If the game(s) i wanted to play work and that's the version i had downloaded?

Yes. Yes i would.

Mind you i mostly played Chrono Trigger and Megaman X. And i don't recall problems with them.
 
Mind you i mostly played Chrono Trigger and Megaman X. And i don't recall problems with them.
Could you even have identified a problem with them, had you played those games religiously enough on original hardware? Most European people experienced Chrono Trigger on ZSNES because that game released here first time in 2009 on DS. Even if there was inaccuracy to sound, graphics or such no one of my friends could tell the difference because there was nothing to compare it to. Even I have to just trust them emulator devs today bro that their stuff is shiny accurate. There is literally zero reasons to run older emulators that do everything worse today, especially when SNES9x trucks along with the balance of low hardware requirements and high accuracy it boasts these days. Even if you want an emulator that runs on a retro machine, there still might be more modern made more accurate and better emulator made in more recent years. Much like there is fan made fixes and updates done to Daikatana for example that you can still run on period accurate hardware and windows 98 operating system, even if it also makes the game much more compliant with modern windows and linux systems as well. Emulation unlike a video game is science not art and we aren't flat earthers or young worlders hopefully when it comes to trusting science here.
 
I honestly can't even remember the last time I used the standalone snes9x. I don't even usually use the core. I usually use bsnes or mesen.

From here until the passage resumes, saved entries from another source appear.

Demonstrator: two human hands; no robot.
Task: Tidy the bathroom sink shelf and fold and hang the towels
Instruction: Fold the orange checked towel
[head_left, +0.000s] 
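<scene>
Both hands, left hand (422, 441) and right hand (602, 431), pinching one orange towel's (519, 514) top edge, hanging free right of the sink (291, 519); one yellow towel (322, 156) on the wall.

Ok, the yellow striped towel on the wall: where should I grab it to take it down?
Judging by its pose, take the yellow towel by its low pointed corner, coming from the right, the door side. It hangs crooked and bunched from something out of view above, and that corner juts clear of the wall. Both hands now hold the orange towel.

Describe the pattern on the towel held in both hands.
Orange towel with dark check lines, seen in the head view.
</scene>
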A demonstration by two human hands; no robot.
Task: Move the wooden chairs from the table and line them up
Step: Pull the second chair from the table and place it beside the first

ZSNES pissed me off to no end because it couldn't emulate the transparency layers for Final Fantasy V properly.
Same here. VESA driver support took a while to land properly on ZSNES. I had to get used to toggling layers
Man does that ever bring me back. I totally forgot about having to do that. I remember the forest in particular was pretty bad.
 
You know what would be great for stand alone SNES9X emulator? Having the ability to have widescreen and stretch to fit the entire screen. That would've been much better for a stand alone emulator like snes9x.
 
What's different about bsnes-mt vs just bsnes?